The children’s biological parents went to court because they felt they had been cheated by so-called child harvesters to let their children go for adoption. They have now regained custody in Ethiopia.

It will be up to a Danish court to see what consequences the Ethiopian ruling will have in Denmark, explains Claus Juul, who is Legal Adviser at Amnesty International Denmark.

– If a representative from the Ethiopian authorities or the parents travel up here, they can force the Danish authorities to look at the cases. But it is a sovereign Danish decision. So one will only cancel the adoption in Denmark, if one believes that it is best for the child, says Claus Juul.

Back in Ethiopia

Amy Steen is currently in Ethiopia with her biological family. She ran away in February and travelled to Ethiopia with the organization Against Child Trafficking, although the Appeals Board in Denmark had forbidden her to return to her country of birth.

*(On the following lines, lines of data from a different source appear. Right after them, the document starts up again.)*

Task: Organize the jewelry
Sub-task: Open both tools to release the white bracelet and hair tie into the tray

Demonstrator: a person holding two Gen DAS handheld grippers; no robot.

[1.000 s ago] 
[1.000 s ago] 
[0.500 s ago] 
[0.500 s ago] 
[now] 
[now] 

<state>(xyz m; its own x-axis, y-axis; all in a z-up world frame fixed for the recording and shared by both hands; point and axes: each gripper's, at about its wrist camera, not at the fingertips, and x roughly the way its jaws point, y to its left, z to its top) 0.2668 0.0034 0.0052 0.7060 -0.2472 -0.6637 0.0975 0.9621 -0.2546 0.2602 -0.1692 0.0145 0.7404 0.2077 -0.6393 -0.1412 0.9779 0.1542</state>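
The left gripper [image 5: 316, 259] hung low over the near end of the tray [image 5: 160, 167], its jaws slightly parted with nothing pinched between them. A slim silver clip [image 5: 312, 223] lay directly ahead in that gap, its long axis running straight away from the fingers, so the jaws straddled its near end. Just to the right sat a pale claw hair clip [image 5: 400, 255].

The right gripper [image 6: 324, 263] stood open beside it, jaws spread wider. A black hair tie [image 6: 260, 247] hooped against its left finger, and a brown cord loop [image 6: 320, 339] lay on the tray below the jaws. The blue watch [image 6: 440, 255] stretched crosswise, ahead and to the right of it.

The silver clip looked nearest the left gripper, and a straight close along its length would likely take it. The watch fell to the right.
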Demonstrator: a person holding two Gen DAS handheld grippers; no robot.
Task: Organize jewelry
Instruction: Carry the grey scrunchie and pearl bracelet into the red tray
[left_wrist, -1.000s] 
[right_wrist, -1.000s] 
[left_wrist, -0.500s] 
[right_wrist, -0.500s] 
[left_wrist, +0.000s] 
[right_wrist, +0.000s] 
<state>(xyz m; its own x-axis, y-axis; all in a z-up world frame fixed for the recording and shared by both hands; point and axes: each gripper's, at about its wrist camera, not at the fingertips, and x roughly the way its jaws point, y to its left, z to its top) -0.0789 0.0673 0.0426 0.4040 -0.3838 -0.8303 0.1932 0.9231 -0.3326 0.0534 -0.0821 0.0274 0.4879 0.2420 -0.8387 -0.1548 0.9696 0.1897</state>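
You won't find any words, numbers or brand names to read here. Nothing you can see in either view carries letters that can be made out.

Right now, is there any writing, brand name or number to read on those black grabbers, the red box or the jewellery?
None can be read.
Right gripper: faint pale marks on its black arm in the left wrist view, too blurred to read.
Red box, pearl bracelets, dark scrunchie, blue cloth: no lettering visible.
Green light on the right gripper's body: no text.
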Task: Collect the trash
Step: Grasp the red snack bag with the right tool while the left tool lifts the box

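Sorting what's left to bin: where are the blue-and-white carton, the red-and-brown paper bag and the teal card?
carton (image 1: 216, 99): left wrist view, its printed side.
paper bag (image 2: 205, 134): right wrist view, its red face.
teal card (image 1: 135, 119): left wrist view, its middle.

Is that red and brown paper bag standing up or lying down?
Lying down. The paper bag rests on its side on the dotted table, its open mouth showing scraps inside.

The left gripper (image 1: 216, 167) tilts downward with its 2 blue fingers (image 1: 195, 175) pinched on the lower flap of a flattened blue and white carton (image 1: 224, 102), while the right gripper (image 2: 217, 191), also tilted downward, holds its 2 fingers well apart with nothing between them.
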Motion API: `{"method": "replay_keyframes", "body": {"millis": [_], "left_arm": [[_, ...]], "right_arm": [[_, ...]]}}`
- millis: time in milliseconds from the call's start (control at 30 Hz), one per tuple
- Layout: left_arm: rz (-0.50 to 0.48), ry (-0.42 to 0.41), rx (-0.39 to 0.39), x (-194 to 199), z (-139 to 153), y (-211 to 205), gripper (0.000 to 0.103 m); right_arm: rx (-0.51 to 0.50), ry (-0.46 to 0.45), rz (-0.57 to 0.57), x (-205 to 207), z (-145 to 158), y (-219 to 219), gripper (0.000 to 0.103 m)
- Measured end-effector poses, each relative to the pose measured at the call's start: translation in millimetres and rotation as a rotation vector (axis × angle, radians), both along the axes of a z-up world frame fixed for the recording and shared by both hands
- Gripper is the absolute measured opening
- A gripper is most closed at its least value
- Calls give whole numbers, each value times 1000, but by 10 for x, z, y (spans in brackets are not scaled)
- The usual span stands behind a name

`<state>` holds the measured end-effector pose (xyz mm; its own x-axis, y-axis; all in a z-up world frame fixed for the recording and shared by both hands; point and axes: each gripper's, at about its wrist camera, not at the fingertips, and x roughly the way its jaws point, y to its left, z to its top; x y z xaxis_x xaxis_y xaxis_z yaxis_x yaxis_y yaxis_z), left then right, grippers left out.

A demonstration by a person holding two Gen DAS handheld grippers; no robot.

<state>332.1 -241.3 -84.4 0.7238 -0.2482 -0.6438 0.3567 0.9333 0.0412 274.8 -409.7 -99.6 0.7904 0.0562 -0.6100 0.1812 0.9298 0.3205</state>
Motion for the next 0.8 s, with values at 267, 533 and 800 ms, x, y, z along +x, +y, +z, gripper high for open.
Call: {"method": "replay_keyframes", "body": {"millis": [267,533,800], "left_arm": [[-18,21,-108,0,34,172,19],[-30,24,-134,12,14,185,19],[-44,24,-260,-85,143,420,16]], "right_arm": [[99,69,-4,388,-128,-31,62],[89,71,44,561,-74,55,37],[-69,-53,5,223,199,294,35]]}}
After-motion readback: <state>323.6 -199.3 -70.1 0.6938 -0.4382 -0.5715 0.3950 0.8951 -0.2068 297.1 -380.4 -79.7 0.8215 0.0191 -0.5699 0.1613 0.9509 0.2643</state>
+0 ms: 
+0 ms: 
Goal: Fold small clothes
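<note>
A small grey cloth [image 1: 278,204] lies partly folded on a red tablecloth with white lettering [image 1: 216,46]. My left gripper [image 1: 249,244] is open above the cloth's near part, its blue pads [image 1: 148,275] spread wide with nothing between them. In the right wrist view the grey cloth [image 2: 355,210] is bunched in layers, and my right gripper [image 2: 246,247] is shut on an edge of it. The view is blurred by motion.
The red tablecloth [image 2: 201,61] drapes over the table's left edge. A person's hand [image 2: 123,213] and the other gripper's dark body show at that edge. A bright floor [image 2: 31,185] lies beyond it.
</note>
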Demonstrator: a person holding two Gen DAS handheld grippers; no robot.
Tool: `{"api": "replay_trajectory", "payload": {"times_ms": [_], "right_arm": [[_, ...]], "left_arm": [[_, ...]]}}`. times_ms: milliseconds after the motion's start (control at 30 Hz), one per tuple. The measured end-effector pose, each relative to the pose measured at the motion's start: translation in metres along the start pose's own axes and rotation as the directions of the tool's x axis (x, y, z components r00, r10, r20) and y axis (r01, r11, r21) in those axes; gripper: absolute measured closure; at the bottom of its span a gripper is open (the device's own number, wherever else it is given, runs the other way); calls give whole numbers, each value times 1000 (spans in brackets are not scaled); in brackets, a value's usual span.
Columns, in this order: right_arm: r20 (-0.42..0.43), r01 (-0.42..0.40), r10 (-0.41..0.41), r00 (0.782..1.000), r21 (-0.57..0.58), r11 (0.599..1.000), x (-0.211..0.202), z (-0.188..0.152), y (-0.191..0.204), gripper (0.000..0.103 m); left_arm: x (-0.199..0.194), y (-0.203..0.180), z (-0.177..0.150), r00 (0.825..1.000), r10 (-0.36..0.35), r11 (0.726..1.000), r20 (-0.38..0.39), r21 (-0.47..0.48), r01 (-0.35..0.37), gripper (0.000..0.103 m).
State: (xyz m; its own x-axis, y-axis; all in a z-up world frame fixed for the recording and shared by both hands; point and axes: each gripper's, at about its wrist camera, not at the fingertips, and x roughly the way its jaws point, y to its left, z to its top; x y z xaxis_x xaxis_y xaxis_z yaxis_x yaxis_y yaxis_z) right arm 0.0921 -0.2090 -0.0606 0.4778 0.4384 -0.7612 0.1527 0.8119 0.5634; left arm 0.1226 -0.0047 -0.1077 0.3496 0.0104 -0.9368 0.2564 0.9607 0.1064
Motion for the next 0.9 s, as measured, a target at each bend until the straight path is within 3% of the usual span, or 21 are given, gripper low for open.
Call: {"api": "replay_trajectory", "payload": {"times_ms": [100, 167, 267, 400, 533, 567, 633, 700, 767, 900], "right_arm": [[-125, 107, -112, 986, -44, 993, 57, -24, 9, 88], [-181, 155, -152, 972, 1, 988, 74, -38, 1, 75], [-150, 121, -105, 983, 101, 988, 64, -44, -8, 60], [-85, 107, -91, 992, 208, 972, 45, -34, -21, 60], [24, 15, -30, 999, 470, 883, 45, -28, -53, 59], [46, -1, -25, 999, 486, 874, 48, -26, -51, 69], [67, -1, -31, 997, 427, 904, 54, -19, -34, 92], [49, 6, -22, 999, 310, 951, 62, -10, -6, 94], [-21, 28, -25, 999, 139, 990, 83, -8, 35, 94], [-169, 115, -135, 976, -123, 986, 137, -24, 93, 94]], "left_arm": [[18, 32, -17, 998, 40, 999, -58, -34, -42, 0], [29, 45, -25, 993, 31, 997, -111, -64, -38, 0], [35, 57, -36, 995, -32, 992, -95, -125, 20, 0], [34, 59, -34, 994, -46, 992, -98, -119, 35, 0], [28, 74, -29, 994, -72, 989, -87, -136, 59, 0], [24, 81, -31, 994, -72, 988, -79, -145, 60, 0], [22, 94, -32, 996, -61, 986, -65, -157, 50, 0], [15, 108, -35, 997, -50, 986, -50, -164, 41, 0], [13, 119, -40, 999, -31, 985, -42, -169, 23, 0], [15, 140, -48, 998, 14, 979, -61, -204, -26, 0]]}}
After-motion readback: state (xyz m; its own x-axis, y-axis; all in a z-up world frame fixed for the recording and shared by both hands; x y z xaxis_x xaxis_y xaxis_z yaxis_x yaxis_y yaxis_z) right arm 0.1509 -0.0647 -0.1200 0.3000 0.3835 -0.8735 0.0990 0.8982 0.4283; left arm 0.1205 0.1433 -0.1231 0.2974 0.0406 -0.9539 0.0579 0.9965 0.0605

Amy Steen and her biological mother are reunited in Ethiopia, although the Appeals Board had forbidden the girl to visit her family. In 2012, it made it big impression when footage was shown on how she was screaming and forcibly removed from her foster family.

Photo: Against Child Trafficking / TV 2
Masho came to Denmark when she was four years old in 2008. Since her adoption became deadlocked, she has lived in an orphanage in Holbaek Municipality.

Both girls‘ younger siblings live with their adoptive parents. Mashos brother Roba is not part of the trial in Ethiopia.

But Genet Kedir has requested the court to overturn both the adoption of Amy Steen and her sister, both of whom were adopted by a couple in Næstved in 2009. However, no decision was made in the case of little sister.

In early March, the Interior and Social Affairs Karen Ellemann (V) decided that in future adoption of children from Ethiopia is over, as one can not have confidence to get it right in the country.